The next day, Sunday, I knew I wanted to visit Kolby. She was still in the hospital finishing up some tests in preparation for her chemo, and so I snagged my bestie Barb and we met Kylie and the other Cramptons up at Sunrise hospital for a liesurely visit. Now. It's pretty much without hesitancy that I tell y'all what a rockstar Kolby is. Beyond her physical darling-ness and serious cute-batooty-ness, she has a steely resolve and strength I have hardly ever seen in someone so young. It was wonderful (for me) to see two girls (Danielle Richards and Becca Mohler) there chatting with Kolby, Kristie, and her folks. On our way up we passed the Dows and Natalie Roach, friends from the stake and it made me realize even more the love that we are all blessed to share with one another. Kolby was wearing a cute "Slam Dunk Cancer" shirt that she had from a school charity event and I was not surprised she had that in her cache of stylish clothes. I told her she ALWAYS knew how to dress for the occasion. And then we all visited. I talked mostly with Dana (and man, what an inspiration are the parents of a daugher THAT wonderful, right) and they were all laughing and in great spirits. And of course, they're going to fight that cancer. Pretty much the plan is to kick it's butt. As I was talking with Dana, the conversation came so easily to me talking to her about a blog.

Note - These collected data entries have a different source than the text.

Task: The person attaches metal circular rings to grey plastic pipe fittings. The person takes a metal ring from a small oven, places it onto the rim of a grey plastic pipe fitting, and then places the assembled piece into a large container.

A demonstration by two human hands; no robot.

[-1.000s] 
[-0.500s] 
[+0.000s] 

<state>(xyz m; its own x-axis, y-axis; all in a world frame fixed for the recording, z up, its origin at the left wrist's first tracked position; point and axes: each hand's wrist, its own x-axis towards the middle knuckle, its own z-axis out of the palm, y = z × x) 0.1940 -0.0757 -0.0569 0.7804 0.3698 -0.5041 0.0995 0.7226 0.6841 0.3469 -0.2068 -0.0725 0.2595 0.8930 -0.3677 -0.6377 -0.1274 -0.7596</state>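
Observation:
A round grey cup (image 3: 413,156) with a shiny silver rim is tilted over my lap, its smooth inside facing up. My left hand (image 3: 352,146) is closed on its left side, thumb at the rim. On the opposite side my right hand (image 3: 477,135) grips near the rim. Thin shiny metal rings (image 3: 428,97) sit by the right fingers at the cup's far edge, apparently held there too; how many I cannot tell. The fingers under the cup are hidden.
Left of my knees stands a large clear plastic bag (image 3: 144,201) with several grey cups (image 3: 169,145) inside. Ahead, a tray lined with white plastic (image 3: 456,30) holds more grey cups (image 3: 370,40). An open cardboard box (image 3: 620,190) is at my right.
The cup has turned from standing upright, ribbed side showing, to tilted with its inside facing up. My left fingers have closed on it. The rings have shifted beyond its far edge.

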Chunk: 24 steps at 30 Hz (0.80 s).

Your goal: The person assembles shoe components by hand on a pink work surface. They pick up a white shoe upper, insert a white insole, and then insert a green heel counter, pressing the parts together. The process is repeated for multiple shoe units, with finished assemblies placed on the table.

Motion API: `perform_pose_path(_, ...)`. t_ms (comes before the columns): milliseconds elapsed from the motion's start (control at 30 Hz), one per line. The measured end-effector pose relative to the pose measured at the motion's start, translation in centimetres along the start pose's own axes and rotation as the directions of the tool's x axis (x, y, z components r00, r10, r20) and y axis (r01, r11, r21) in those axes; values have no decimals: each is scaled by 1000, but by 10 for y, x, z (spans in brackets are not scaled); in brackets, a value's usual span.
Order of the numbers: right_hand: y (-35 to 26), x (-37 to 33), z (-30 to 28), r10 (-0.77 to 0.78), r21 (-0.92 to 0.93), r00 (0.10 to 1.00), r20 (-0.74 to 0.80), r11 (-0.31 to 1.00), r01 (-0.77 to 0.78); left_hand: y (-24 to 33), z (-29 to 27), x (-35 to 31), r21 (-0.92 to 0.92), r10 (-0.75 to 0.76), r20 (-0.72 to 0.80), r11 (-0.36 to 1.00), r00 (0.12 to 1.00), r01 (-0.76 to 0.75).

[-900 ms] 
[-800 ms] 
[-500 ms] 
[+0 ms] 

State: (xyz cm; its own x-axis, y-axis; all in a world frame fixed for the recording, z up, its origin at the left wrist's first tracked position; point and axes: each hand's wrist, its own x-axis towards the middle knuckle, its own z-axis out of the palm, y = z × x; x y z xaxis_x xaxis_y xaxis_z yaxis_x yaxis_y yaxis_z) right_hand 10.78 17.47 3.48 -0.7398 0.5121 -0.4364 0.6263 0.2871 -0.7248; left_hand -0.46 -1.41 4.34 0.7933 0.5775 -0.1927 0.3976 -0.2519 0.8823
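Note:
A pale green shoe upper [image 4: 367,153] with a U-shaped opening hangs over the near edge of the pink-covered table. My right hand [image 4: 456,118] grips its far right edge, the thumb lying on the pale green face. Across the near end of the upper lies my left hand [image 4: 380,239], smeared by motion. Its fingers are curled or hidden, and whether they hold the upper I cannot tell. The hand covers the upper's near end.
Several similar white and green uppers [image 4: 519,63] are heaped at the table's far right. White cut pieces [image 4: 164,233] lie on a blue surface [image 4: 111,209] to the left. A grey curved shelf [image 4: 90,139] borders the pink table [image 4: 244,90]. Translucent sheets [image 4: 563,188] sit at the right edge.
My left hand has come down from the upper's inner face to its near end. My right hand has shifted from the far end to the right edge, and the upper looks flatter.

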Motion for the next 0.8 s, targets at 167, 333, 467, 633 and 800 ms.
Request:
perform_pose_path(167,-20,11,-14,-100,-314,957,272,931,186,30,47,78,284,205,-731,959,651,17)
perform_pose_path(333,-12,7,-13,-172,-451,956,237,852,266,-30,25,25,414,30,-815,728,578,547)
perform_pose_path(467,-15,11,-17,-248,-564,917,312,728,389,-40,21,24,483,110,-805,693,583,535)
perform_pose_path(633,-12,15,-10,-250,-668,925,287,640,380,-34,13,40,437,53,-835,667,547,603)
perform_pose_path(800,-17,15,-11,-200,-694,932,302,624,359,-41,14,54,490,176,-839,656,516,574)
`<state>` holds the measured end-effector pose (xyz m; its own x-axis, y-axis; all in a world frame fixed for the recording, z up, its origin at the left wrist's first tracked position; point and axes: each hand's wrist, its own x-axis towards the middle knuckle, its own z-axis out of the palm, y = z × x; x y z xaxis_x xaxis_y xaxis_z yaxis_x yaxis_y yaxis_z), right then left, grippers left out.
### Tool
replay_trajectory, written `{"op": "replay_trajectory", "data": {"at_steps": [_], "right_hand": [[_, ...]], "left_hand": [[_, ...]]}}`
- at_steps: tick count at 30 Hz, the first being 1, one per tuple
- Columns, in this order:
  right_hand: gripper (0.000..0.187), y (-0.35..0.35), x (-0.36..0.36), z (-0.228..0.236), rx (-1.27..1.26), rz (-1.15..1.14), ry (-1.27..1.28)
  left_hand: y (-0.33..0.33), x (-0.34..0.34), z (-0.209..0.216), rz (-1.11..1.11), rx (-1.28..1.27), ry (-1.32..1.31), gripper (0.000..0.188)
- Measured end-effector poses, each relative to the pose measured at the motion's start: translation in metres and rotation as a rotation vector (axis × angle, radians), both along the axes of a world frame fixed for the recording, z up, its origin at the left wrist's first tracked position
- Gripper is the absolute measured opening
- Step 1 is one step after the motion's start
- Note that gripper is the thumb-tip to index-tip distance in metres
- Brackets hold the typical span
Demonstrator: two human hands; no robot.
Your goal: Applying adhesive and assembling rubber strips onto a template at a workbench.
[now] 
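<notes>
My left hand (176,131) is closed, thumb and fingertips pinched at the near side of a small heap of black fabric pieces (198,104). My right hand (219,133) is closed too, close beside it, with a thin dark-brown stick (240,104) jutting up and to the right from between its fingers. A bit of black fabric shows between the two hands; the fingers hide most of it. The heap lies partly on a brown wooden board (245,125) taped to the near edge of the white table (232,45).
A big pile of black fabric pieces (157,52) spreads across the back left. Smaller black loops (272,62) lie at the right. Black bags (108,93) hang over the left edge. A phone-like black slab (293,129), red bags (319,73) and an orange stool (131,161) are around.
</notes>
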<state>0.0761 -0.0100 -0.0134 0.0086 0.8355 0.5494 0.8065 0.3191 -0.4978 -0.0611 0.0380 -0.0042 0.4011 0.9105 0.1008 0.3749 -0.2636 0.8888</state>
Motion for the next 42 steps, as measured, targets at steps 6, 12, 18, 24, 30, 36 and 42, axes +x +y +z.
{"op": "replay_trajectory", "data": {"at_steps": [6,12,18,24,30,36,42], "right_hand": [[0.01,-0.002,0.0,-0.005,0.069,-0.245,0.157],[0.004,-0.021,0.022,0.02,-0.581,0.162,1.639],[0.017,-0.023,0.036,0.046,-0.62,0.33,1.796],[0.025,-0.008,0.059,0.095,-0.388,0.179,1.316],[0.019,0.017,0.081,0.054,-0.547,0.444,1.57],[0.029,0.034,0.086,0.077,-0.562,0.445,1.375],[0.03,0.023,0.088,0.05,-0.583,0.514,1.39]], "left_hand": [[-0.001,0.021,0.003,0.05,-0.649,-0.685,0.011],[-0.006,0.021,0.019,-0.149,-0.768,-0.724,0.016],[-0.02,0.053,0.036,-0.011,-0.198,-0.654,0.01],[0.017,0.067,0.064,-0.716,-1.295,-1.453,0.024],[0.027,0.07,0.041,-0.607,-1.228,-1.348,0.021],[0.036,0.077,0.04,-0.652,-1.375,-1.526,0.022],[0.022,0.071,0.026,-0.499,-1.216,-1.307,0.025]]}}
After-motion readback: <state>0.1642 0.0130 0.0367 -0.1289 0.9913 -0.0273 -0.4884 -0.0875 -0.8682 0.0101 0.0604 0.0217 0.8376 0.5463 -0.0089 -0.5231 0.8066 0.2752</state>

It was easier than buttering a warm muffin. I thought it would be so awkward and weird, but Dana was interested and easy about it. So, I offered to set one up for Kolby. And I did. Last night I went to their house and we visited. I showed Kolby and Dana the ins and outs of the basic blog and I am sure before I know it, Dana will be the blog extordinaire. They were excited. I felt grateful. I think they could use all the love and support they can get, whether they know who's supporting them or not. So, I hope you all will click HERE and check out their blog. (P.S. I know MANY of you have way cuter blogs. Pa-lease offer to help Dana be more savvy. My knowledge is small in that arena, but she's super anxious to learn more and make it super cool.)

Furthermore, this week, we found out that my girls' dance teacher, Lori Day had a brain aneurysm. In dance class last Thursday. But a SERIOUS miracle and tons of prayer, I believe, she survived surgery and is recovering beyond expectations. Lori's daughter, Natalie, took over tonight for the girls' dance show and it was MARVELOUS. Tomorrow will be another recital, and Lori will continue to heal. It just really puts my whole life into perspective when I think about Lori shuffle stepping one minute and being life flighted to second hospital the next. Or thinking about Kolby cheering at football games in the fall and now self-talking herself into taking all her meds every day. I am blessed. I am grateful for those blessings. And to witness tender mercies on a regular basis makes me know how loved I am by God.